A token's risk lives in three places: contract permissions (can the dev mint, freeze, or block sells?), liquidity structure (is the LP locked and deep enough to exit?), and holder distribution (can a handful of wallets dump the entire float?). The checker above reads all three directly on-chain in under five seconds.

Scan time< 5 sec
Signals checked15+
Cost (first check)Free

Contract ownership dashboards serve as a critical tool in the assessment of smart contract governance and administrative control, aggregating and visually presenting data about which wallet addresses hold key privileges over a given contract. By mapping ownership concentration and identifying the holders of administrative capabilities, these dashboards provide an ostensibly clear window into who wields power over a contract’s functionality. However, this apparent transparency can sometimes mask the underlying complexity and nuance of control structures, especially in decentralized finance ecosystems where upgradeability and shared control mechanisms are common.

At the core of interpreting the data from a contract ownership dashboard is understanding that ownership, as displayed, does not necessarily equate to immutable or straightforward control. Many smart contracts today are deployed with upgrade patterns—such as proxy contracts—that separate the contract’s logic from its data storage. In these cases, the ownership address might control the proxy contract, which in turn can be used to upgrade the logic contract. This setup introduces a layer of indirection that complicates the meaning of “ownership.” While the dashboard may show a single address as owner, the true power lies in the ability to modify contract code post-deployment, potentially altering the contract’s behavior in ways that were not originally anticipated or audited.
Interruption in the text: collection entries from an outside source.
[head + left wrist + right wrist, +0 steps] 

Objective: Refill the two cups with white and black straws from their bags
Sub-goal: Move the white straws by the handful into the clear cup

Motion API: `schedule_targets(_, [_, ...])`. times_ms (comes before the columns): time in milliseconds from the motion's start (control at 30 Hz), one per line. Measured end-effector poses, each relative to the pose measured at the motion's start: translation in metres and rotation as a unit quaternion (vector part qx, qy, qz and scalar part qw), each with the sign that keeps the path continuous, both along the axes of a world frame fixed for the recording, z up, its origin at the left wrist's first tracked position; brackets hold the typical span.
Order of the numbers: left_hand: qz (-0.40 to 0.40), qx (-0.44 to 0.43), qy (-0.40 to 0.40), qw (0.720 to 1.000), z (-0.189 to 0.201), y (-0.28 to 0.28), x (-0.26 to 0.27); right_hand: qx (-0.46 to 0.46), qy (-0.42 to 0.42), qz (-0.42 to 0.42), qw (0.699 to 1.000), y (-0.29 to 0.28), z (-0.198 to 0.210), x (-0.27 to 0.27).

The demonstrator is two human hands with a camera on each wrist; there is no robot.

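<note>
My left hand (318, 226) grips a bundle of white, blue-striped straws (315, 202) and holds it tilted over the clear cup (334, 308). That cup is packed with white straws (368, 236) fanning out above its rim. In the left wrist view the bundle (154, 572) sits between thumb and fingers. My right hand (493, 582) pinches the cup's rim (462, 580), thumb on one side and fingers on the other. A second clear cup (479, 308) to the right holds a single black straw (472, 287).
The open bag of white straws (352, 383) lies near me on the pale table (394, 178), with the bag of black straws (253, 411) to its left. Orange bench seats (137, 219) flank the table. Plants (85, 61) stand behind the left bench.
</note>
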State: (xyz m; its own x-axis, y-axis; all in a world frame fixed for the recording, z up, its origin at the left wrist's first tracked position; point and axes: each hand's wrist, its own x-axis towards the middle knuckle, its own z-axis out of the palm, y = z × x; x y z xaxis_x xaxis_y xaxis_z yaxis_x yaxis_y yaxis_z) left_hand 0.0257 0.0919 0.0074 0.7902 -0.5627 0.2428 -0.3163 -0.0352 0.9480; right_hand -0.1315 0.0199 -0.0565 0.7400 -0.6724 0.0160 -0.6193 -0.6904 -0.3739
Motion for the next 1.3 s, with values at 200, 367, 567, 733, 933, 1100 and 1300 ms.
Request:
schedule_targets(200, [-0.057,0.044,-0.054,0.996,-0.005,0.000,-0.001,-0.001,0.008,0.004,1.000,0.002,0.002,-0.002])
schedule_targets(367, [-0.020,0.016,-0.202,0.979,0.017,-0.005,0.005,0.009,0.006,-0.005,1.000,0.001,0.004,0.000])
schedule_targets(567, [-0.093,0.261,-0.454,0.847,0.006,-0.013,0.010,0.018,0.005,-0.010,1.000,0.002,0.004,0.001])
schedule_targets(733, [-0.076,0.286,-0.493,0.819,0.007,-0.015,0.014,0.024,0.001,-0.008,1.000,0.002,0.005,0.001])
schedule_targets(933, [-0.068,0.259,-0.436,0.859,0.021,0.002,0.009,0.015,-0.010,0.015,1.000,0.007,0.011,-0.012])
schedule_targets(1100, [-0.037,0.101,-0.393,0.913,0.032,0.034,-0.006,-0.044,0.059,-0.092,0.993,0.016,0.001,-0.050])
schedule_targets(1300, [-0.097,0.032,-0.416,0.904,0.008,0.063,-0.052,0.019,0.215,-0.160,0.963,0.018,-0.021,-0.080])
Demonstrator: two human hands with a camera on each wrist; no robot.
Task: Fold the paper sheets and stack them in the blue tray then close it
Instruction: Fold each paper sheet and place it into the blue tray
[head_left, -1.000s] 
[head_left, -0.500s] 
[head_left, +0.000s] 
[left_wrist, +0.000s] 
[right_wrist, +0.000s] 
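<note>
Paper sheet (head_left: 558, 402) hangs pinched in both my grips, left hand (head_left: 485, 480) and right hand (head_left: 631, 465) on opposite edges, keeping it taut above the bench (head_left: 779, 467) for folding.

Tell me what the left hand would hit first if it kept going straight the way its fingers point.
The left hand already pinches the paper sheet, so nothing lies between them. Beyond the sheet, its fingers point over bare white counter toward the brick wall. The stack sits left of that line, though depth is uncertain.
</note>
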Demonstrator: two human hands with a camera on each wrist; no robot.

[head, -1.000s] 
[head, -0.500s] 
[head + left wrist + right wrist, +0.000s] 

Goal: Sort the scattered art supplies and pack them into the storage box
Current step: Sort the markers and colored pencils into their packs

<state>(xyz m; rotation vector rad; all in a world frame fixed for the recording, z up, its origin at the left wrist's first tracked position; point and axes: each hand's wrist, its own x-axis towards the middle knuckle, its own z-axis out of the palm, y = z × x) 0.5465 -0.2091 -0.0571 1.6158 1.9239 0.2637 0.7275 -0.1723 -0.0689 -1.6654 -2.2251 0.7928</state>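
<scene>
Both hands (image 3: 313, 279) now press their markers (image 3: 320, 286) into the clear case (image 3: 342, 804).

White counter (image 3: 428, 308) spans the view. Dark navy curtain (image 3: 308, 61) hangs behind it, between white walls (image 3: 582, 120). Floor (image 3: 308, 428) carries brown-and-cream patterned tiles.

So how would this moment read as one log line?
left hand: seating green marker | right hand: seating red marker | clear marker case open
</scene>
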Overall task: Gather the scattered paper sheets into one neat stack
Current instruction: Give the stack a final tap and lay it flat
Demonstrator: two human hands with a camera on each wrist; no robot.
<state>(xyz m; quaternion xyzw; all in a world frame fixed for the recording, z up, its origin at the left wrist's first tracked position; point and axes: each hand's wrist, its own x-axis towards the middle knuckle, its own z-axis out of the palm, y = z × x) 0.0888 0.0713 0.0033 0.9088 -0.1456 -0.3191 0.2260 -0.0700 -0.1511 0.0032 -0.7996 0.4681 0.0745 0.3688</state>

This means that a seemingly stable ownership distribution can conceal latent risks associated with upgrade mechanisms that are not immediately visible on the dashboard itself.

Another crucial dimension is the nature of the ownership key. A single private key controlling a contract’s administrative functions represents a significant concentration of power and risk. This setup allows for unilateral decision-making, where the key holder can execute any privileged action without requiring consensus or additional approvals. From a security perspective, this single point of failure is a vulnerability; if the private key is compromised, lost, or turned malicious, the contract’s integrity and user funds could be jeopardized. In contrast, multisignature wallets introduce a distributed control model by requiring multiple parties to approve administrative actions before they are executed. This threshold approval process enhances security by mitigating risks of unilateral compromise but also adds complexity and potential delays in governance responsiveness. When analyzing ownership dashboards, distinguishing between single-key and multisig ownership is essential, as it materially affects the contract’s risk profile and operational dynamics.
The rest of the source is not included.